L’attachement : comprendre les bases pour mieux accompagner le lien
Le mot attachement est aujourd’hui très présent dans les discours autour de la parentalité.
Parfois utilisé comme une évidence, parfois comme une source d’inquiétude :
« Et si je faisais mal ? »
« Et si mon enfant développait un mauvais attachement ? »
En tant que psychologue en périnatalité, je rencontre souvent des parents soucieux de “bien faire”, parfois au point de se mettre une pression importante.
Revenir aux fondements de la théorie de l’attachement permet souvent de clarifier, apaiser et redonner de la souplesse.
Qu’est-ce que l’attachement ?
La théorie de l’attachement a été développée par le psychiatre et psychanalyste britannique John Bowlby à partir des années 1950.
Pour Bowlby, l’attachement est un besoin primaire, au même titre que se nourrir ou dormir.
Le bébé est biologiquement programmé pour chercher la proximité d’une figure adulte capable de le protéger et de répondre à ses besoins.
L’attachement n’est pas une question de caprice,
ni de dépendance excessive,
mais un système de survie et de sécurité.
Lorsque le bébé se sent en sécurité, il peut progressivement explorer le monde.
La figure d’attachement devient alors une base de sécurité à partir de laquelle il peut s’éloigner… puis revenir.
Mary Ainsworth et la qualité de l’attachement
Les travaux de Mary Ainsworth, collaboratrice de Bowlby, ont permis de préciser non pas s’il y a attachement (il y en a toujours), mais la manière dont il s’organise.
À travers la célèbre Situation étrange, elle a mis en évidence différents styles d’attachement, liés à la façon dont l’adulte répond aux signaux de l’enfant.
Sans entrer ici dans les classifications détaillées, un point essentiel est à retenir :
Ce qui construit un attachement sécurisant, ce n’est pas la perfection,
mais la réponse suffisamment ajustée, prévisible et réparatrice du parent.
Un parent n’a pas besoin de répondre juste tout le temps.
Il a besoin d’être globalement fiable, et capable de réparer quand ça déborde.
Attachement et parentalité réelle : sortir des idéaux
L’un des malentendus fréquents autour de l’attachement est de croire qu’il faudrait :
- être toujours disponible,
- toujours calme,
- toujours à l’écoute,
- ne jamais se tromper.
Or, comme l’a très bien formulé Donald Winnicott, ce qui soutient le développement de l’enfant, c’est une “mère suffisamment bonne”, pas une mère parfaite.
Dans la réalité :
- les parents sont fatigués,
- parfois dépassés,
- parfois ambivalents,
- parfois absents ou moins disponibles.
Et c’est normal.
L’attachement se construit dans la durée, à travers une multitude de micro-interactions, et non à partir de quelques moments “ratés”.

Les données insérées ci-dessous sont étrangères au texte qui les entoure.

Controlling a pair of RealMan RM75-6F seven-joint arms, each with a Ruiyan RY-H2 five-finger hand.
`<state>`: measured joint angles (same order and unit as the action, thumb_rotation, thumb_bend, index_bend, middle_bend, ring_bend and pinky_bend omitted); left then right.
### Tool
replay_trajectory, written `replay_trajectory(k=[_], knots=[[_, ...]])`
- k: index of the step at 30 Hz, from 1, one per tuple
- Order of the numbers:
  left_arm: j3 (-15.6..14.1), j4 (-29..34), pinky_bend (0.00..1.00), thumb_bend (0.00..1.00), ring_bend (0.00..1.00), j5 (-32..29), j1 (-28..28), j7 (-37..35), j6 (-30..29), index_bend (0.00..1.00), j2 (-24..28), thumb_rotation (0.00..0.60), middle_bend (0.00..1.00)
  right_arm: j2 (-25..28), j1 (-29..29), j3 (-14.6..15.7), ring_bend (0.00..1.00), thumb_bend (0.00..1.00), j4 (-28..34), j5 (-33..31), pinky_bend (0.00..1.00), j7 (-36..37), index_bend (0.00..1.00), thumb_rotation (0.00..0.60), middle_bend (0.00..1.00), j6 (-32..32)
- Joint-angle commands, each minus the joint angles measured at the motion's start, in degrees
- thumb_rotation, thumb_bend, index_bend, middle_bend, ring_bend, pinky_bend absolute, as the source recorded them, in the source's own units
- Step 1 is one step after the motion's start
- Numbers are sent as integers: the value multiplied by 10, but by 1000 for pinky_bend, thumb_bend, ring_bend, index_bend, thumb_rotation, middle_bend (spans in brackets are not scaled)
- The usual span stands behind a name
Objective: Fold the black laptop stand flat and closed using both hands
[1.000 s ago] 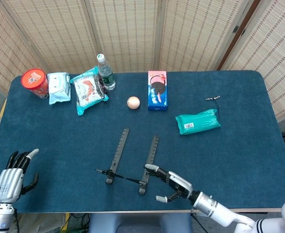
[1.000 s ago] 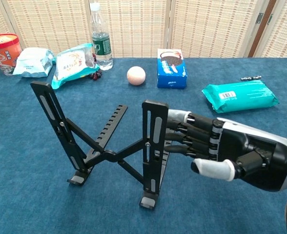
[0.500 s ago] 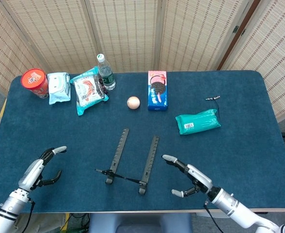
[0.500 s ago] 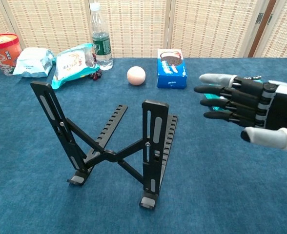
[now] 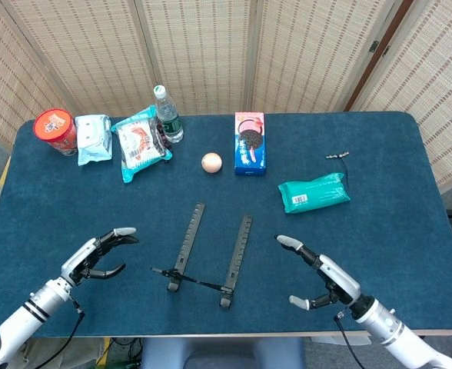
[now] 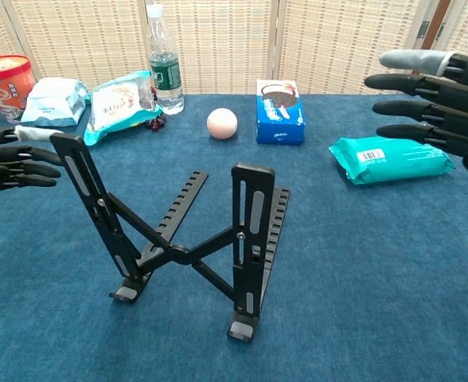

Attachement, émotions et régulation
Le bébé ne naît pas avec la capacité de réguler seul ses émotions.
Il apprend progressivement à le faire à travers l’autre.
Être porté, rassuré, consolé, regardé, contenu émotionnellement permet au bébé de :
- apaiser ses tensions,
- mettre du sens sur ce qu’il ressent,
- intérioriser peu à peu des capacités d’auto-apaisement.
Ce processus, appelé corégulation, est au cœur du lien d’attachement.
Il concerne aussi bien les pleurs, le sommeil, les séparations que les moments de stress.
Attachement : un processus vivant et évolutif
Un autre point essentiel à rappeler est que l’attachement n’est pas figé.
Il évolue :
- avec le développement de l’enfant,
- avec les expériences relationnelles,
- avec les ressources du parent,
- avec les événements de vie (fatigue, deuil, trauma, soutien ou isolement).
Des périodes de fragilité (postpartum, prématurité, hospitalisation, difficultés psychiques parentales) peuvent venir bousculer temporairement le lien, sans pour autant le compromettre durablement.
L’attachement peut se réparer, se réajuster, se renforcer.
Pourquoi parler d’attachement en consultation ?
Dans mon travail clinique, parler d’attachement permet souvent de :
- déculpabiliser les parents,
- remettre du sens sur certains comportements de l’enfant,
- soutenir la confiance parentale,
- sortir d’une lecture uniquement comportementale.
Il ne s’agit jamais d’évaluer ou de juger, mais de comprendre ce qui se joue dans la relation et d’ouvrir des espaces d’ajustement possibles.
En conclusion
L’attachement n’est ni une méthode, ni une performance.
C’est un processus relationnel, imparfait, vivant, profondément humain.
Comprendre ses bases permet souvent de :
- alléger les injonctions,
- renforcer la sécurité intérieure des parents,
- et soutenir le lien, là où il en a besoin.